## [Task objective]
Copy out every line of the data where the word "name" is found.
※ ※ ※
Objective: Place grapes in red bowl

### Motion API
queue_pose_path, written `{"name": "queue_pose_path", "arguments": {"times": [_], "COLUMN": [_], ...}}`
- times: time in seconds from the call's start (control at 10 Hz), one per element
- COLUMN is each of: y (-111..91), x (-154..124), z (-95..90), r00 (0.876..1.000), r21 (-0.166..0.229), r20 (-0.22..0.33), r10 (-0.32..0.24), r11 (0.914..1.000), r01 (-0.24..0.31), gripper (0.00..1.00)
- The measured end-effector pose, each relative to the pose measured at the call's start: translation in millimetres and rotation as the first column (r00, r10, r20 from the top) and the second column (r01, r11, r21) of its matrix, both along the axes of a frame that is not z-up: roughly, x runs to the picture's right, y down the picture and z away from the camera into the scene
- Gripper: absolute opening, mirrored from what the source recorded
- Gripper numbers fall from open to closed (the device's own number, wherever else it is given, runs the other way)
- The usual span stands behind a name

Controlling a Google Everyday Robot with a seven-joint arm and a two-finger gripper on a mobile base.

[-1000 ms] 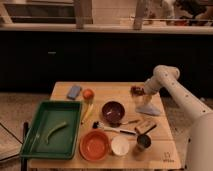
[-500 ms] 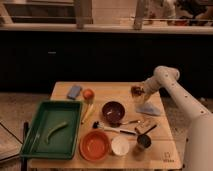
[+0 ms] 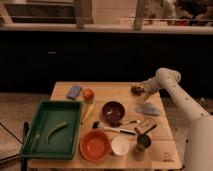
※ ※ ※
## [Exercise output]
queue_pose_path, written `{"name": "queue_pose_path", "arguments": {"times": [_], "COLUMN": [_], ...}}`
- The usual span stands behind a name

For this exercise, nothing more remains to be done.